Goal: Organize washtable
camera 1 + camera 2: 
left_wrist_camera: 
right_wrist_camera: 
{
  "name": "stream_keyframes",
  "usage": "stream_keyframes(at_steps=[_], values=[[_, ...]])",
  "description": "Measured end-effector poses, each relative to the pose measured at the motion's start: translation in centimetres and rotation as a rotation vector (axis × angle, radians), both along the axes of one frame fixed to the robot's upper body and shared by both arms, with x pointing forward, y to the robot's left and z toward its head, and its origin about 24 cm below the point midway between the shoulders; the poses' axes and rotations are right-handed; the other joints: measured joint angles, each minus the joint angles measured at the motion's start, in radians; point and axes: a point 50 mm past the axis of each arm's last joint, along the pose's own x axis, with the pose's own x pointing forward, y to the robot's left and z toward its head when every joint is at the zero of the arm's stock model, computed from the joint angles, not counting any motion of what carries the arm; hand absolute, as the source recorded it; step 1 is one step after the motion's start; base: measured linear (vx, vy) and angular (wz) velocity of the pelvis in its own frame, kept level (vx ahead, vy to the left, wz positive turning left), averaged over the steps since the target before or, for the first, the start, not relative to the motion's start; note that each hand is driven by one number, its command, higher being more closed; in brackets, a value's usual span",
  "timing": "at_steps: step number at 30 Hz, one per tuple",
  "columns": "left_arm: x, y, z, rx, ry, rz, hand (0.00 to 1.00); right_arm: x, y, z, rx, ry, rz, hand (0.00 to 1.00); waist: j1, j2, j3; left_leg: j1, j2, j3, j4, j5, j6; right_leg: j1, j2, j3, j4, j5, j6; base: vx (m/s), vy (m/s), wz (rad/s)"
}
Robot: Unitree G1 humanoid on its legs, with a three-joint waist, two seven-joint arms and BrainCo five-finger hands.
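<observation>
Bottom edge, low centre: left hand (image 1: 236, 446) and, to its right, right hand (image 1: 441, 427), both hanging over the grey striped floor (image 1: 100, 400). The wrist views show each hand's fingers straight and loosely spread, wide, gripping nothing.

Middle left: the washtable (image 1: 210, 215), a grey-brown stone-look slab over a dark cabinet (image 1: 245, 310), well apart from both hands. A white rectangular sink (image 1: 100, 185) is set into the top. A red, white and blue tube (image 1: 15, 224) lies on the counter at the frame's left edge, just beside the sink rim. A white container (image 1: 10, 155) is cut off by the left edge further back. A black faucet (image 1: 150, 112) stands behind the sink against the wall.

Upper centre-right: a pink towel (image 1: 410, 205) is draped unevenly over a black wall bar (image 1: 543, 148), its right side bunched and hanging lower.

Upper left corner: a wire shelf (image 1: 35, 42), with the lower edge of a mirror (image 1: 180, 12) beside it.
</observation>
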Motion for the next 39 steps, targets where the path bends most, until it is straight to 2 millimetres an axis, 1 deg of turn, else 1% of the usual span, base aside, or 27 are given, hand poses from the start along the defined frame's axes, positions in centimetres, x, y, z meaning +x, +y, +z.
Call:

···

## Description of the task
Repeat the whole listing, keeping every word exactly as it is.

## Solution to this exercise
Goal: Organize washtable
camera 1 + camera 2: 
left_wrist_camera: 
right_wrist_camera: 
{
  "name": "stream_keyframes",
  "usage": "stream_keyframes(at_steps=[_], values=[[_, ...]])",
  "description": "Measured end-effector poses, each relative to the pose measured at the motion's start: translation in centimetres and rotation as a rotation vector (axis × angle, radians), both along the axes of one frame fixed to the robot's upper body and shared by both arms, with x pointing forward, y to the robot's left and z toward its head, and its origin about 24 cm below the point midway between the shoulders; the poses' axes and rotations are right-handed; the other joints: measured joint angles, each minus the joint angles measured at the motion's start, in radians; point and axes: a point 50 mm past the axis of each arm's last joint, along the pose's own x axis, with the pose's own x pointing forward, y to the robot's left and z toward its head when every joint is at the zero of the arm's stock model, computed from the joint angles, not counting any motion of what carries the arm; hand absolute, as the source recorded it; step 1 is one step after the motion's start; base: measured linear (vx, vy) and angular (wz) velocity of the pelvis in its own frame, kept level (vx ahead, vy to the left, wz positive turning left), averaged over the steps since the target before or, for the first, the start, not relative to the motion's start; note that each hand is driven by one number, its command, higher being more closed; in brackets, a value's usual span",
  "timing": "at_steps: step number at 30 Hz, one per tuple",
  "columns": "left_arm: x, y, z, rx, ry, rz, hand (0.00 to 1.00); right_arm: x, y, z, rx, ry, rz, hand (0.00 to 1.00); waist: j1, j2, j3; left_leg: j1, j2, j3, j4, j5, j6; right_leg: j1, j2, j3, j4, j5, j6; base: vx (m/s), vy (m/s), wz (rad/s)"
}
Robot: Unitree G1 humanoid on its legs, with a three-joint waist, two seven-joint arms and BrainCo five-finger hands.
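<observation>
Bottom edge, low centre: left hand (image 1: 236, 446) and, to its right, right hand (image 1: 441, 427), both hanging over the grey striped floor (image 1: 100, 400). The wrist views show each hand's fingers straight and loosely spread, wide, gripping nothing.

Middle left: the washtable (image 1: 210, 215), a grey-brown stone-look slab over a dark cabinet (image 1: 245, 310), well apart from both hands. A white rectangular sink (image 1: 100, 185) is set into the top. A red, white and blue tube (image 1: 15, 224) lies on the counter at the frame's left edge, just beside the sink rim. A white container (image 1: 10, 155) is cut off by the left edge further back. A black faucet (image 1: 150, 112) stands behind the sink against the wall.

Upper centre-right: a pink towel (image 1: 410, 205) is draped unevenly over a black wall bar (image 1: 543, 148), its right side bunched and hanging lower.

Upper left corner: a wire shelf (image 1: 35, 42), with the lower edge of a mirror (image 1: 180, 12) beside it.
</observation>
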Motion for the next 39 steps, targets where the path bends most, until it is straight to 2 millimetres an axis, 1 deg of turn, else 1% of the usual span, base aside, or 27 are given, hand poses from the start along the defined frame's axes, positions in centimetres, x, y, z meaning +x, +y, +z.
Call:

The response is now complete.